From a young age I was oriented by my parents to living a life that would be one with my eternal existence. As a fundamentialist Christian I grew up being taught that Christianity was the only was to be one with that existence and the only way to build a rewarding afterlife.
At around 18 years old I had some in depth conversations with some fundamentalist Muslims and realised that Muslim and Christian teachings were equally valid and also mutually exclusive. As such I rejected both as invalid. Over the years I proceeded to reject all religion systems due to mutually assured destructive beliefs. After I had exhausted most religious belief I fell to philosophy. From there to Bhuddism and finally to rigorous scientific investigation.
Event though I rejected religious systems, in all those years still I held on to a belief in the afterlife. I wasn’t really that aware that I had though. It was a sort of default assumption of the possibility of eternity. I was still seaching for that one system of undertsanding to help clarify an appropriate lifestyle that would be rightly oriented with a possible eternal existence. It was only in the last year that it truly hit home that
a) I still believed in the possibility of an eternal existence and
b) my understanding now ommited the possibility of a (meaningful) afterlife.
What makes us, us? I argue it is memory and personality. Take an individual’s memory away and they are no longer a functioning person. Your memory is the core of your existence. Without it there is no context and no personal identity. Take an individual’s personality away and they are no longer the same person. Family and friends don’t recognise the individual.
Memory and personality are both physical. Both have clear correlations with physical locations in the brain. Both memory and personality can be modified and completely destroyed through physical means. A body can persist without memory and personality but it’s not ‘us’ anymore. The brain is destoyed on death. Memory and personality will be destroyed along with the brain.

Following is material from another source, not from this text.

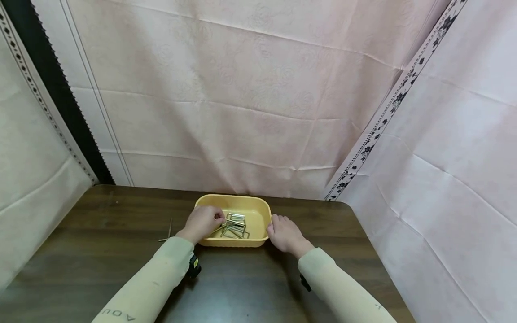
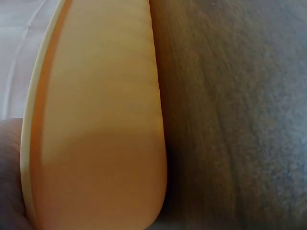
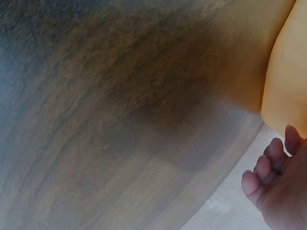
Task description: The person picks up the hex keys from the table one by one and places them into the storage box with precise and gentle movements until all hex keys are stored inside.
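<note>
So here's the setup: I've got a yellow plastic tray [image 1: 258,211] sitting near the back edge of a dark wood table [image 1: 101,251], and it's holding a small jumble of metal hex keys [image 1: 234,225]. They lie crossed over each other on the tray floor, mostly toward the left half, so the right half of the bottom shows bare.

My left hand [image 1: 202,223] is reaching over the tray's left rim, fingers curled down into the pile. It looks like I'm pinching one of the keys between fingertips and thumb, since a thin metal shaft pokes out just under my knuckles, though the exact grip is too small to be sure of. My right hand [image 1: 286,233] rests against the tray's right outer wall with fingers loosely spread, not holding anything. I'd guess it's there to keep the tray from sliding while the other hand digs around.

One more hex key [image 1: 168,232] lies out on the table, just left of my left hand and apart from the tray.

The left wrist view just shows the tray's outer wall [image 2: 96,143] up close.
</note>
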`<state>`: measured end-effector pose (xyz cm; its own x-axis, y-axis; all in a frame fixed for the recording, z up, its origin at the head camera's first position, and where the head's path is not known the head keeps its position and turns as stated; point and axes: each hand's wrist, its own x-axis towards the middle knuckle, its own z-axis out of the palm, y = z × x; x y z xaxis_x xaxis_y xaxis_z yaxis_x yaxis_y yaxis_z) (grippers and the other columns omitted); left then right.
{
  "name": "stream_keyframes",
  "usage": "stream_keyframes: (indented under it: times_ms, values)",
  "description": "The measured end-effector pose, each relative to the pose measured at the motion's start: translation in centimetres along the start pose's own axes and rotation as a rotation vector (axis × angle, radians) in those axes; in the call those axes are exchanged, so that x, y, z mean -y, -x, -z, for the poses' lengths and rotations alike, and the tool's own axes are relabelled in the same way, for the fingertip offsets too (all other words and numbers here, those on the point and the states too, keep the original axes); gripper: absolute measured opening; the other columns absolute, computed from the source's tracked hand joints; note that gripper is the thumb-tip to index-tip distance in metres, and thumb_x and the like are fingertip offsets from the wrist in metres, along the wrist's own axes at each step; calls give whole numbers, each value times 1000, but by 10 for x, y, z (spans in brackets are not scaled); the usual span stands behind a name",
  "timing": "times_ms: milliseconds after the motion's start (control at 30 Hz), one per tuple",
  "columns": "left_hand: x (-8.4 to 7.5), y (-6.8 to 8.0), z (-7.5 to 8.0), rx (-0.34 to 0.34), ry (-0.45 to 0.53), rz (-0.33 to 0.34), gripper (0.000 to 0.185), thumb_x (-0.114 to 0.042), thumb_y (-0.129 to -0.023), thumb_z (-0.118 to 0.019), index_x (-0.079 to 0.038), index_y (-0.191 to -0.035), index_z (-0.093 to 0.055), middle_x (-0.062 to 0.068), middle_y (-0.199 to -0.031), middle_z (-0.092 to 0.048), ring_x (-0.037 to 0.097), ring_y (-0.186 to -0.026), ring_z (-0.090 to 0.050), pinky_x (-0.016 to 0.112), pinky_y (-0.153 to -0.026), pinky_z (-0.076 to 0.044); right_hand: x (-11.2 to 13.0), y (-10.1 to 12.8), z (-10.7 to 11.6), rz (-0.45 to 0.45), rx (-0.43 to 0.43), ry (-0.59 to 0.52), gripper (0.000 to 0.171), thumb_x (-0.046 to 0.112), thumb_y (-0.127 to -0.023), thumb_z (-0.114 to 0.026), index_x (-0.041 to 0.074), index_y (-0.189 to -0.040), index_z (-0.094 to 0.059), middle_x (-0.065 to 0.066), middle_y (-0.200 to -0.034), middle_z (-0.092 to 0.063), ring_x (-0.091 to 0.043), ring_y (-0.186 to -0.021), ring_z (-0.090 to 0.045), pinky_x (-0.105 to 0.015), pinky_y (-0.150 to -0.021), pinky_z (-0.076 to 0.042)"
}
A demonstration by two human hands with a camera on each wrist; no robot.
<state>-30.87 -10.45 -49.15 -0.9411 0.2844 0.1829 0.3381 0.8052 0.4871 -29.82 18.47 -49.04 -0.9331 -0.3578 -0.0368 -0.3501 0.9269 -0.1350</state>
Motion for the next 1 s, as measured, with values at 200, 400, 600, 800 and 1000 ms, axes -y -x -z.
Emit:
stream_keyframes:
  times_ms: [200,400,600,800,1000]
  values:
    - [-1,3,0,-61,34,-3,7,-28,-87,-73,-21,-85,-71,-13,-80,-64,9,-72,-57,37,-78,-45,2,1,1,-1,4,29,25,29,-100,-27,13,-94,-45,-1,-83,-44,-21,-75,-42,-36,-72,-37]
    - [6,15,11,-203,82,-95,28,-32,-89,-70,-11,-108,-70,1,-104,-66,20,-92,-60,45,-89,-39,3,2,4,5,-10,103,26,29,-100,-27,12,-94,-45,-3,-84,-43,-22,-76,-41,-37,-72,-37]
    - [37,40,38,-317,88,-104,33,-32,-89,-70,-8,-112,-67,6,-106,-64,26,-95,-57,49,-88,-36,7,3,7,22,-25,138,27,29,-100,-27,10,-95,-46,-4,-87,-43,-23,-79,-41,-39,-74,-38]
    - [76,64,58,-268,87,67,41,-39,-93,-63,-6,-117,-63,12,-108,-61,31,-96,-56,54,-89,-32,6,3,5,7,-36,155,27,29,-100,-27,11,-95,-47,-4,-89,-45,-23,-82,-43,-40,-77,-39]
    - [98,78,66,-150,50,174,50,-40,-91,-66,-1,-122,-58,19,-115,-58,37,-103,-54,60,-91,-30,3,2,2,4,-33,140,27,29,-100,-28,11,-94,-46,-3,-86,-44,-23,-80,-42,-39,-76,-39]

Even if part of our ‘being’ persists after death it wont include our memory and personality and as such is not an afterlife for the ‘us’ that we understand ourselves to be, day to day. As such there is no possibly ‘meaningful’ afterlife.
If there is nothing of ‘me’ that persists after life then there is nothing for ‘me’ to do in relation to an external existence. As such, things have changed over the last year, especially the last few months.
Where I was seeking eternal answers I now sit and watch time pass. Where I was looking inward I now look outward. Where I was constantly searching for meaning for myself in relation to eternity I now look for actions that communicate coexistence with others in a temporal world.
I have lessenned, become more ephemeral. The world I exist in has become more substantial, more fleeting and more beautiful.
By understanding I have less time I have made more.